Supplied material:
┌──

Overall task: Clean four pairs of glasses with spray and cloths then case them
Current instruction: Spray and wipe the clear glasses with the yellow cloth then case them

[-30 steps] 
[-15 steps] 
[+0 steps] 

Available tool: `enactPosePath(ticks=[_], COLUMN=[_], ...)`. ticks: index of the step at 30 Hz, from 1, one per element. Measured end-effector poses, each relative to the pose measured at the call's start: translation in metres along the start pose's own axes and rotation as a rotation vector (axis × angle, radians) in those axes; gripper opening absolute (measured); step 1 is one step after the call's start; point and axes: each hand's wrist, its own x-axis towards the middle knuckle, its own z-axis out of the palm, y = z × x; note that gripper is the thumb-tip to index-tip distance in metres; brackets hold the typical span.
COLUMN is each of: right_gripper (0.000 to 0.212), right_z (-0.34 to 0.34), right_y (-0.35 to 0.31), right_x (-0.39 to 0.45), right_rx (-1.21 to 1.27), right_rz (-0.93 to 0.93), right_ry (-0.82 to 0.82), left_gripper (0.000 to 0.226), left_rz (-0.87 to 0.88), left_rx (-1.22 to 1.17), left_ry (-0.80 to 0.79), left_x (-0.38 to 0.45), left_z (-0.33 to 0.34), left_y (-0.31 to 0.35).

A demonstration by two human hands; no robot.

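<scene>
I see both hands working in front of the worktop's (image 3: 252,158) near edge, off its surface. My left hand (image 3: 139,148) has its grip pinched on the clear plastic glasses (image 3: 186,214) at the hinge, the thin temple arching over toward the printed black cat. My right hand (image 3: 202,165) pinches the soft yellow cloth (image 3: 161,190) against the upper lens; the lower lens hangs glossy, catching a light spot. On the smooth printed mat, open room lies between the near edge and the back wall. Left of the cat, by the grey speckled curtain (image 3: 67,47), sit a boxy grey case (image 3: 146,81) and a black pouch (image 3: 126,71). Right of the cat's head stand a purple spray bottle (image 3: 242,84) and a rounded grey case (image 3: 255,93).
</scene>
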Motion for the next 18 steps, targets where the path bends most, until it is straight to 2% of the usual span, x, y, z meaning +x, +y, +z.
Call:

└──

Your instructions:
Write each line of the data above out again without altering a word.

Solution to the exercise:
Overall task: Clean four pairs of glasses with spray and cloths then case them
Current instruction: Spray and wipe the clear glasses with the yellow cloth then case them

[-30 steps] 
[-15 steps] 
[+0 steps] 

Available tool: `enactPosePath(ticks=[_], COLUMN=[_], ...)`. ticks: index of the step at 30 Hz, from 1, one per element. Measured end-effector poses, each relative to the pose measured at the call's start: translation in metres along the start pose's own axes and rotation as a rotation vector (axis × angle, radians) in those axes; gripper opening absolute (measured); step 1 is one step after the call's start; point and axes: each hand's wrist, its own x-axis towards the middle knuckle, its own z-axis out of the palm, y = z × x; note that gripper is the thumb-tip to index-tip distance in metres; brackets hold the typical span.
COLUMN is each of: right_gripper (0.000 to 0.212), right_z (-0.34 to 0.34), right_y (-0.35 to 0.31), right_x (-0.39 to 0.45), right_rx (-1.21 to 1.27), right_rz (-0.93 to 0.93), right_ry (-0.82 to 0.82), left_gripper (0.000 to 0.226), left_rz (-0.87 to 0.88), left_rx (-1.22 to 1.17), left_ry (-0.80 to 0.79), left_x (-0.38 to 0.45), left_z (-0.33 to 0.34), left_y (-0.31 to 0.35).

A demonstration by two human hands; no robot.

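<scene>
I see both hands working in front of the worktop's (image 3: 252,158) near edge, off its surface. My left hand (image 3: 139,148) has its grip pinched on the clear plastic glasses (image 3: 186,214) at the hinge, the thin temple arching over toward the printed black cat. My right hand (image 3: 202,165) pinches the soft yellow cloth (image 3: 161,190) against the upper lens; the lower lens hangs glossy, catching a light spot. On the smooth printed mat, open room lies between the near edge and the back wall. Left of the cat, by the grey speckled curtain (image 3: 67,47), sit a boxy grey case (image 3: 146,81) and a black pouch (image 3: 126,71). Right of the cat's head stand a purple spray bottle (image 3: 242,84) and a rounded grey case (image 3: 255,93).
</scene>
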Motion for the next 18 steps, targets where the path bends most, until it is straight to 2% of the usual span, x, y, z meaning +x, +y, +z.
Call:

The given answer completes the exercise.